I barely remember New Mexico on the first pass. I drove across the entire state amid a stampede of trucks and campers tearing up the interstate at a breakneck clip, mileposts zipping past in the blink of an eye. Out of the corners of my frazzled eyes, picturesque mesas peeked up in the distance.

But a sight in Arizona made me slam on the brakes and grab the camera. Fortunately, there wasn’t a truck on my bumper, a rarer occurrence on the two-lane old road to the less-visited north side of the Grand Canyon. What caught my attention was a sign on the edge of a remote village. Next to a painted silhouette of soldiers were these words in red letters: “BRING THEM HOME.” Nearby was an older sign that set the scene: “Echo Cliffs Veterans Memorial Park, Cedar Ridge, Arizona.”
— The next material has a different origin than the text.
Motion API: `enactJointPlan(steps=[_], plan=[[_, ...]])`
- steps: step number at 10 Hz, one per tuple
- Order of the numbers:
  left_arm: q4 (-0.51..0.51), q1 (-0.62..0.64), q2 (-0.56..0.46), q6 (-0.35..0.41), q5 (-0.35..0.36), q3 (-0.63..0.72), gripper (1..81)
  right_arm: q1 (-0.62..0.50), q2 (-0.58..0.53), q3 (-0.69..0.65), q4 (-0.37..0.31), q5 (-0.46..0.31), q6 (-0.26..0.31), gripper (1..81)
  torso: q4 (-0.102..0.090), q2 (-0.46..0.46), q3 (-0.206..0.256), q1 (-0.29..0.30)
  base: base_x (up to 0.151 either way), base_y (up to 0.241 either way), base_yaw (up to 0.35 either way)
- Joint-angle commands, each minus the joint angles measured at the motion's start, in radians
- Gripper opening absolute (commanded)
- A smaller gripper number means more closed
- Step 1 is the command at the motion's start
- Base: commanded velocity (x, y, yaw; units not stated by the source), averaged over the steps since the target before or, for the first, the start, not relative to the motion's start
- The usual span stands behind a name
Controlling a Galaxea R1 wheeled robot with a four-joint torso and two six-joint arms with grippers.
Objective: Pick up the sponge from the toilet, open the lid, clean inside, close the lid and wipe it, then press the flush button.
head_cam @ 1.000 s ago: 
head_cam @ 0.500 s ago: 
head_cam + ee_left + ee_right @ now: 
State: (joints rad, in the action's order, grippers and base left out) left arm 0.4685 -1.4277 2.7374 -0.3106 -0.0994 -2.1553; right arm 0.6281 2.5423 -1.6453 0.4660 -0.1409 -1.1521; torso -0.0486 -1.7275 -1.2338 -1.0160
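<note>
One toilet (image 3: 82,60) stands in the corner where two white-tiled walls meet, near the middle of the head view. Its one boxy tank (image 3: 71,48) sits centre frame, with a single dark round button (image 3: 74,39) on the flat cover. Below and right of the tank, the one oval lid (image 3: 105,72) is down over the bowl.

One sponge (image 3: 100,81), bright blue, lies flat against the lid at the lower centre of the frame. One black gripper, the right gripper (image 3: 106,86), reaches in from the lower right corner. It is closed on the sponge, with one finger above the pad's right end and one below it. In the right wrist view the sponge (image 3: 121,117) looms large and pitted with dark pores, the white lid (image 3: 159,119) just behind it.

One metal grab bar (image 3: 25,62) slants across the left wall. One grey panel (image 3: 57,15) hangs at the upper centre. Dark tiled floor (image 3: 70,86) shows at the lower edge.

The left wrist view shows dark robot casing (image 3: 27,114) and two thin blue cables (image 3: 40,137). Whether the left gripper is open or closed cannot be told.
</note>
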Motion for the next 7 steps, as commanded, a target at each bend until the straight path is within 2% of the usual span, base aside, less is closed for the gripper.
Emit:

After that, I looked for every opportunity to get off the interstate and take an old road to where I was going for the day. And in traveling from coast to coast and back, I saw a lot more of America—golden meadows of mountain wildflowers, fascinating small town landmarks, kayakers in a Colorado River gorge—the further I got off the highway.

1 comment:

donna said...

Dear Jan
I have to confess that although I am a loyal fan of your blog I have never taken the time to slow down from my own 80 mph metaphoric road speed to directly appreciate the “markers “and that which they reference in your writing.
I thought you made a powerful and compassionate plea for all of us to take the time – to slow down- and appreciate what is around us- the beauty and the beasts. And with the beginning of fall upon us (Veterans Day is November 11) and the wars still raging, slowing down to consider the plight of our warriors must become a caring responsibility for all of us.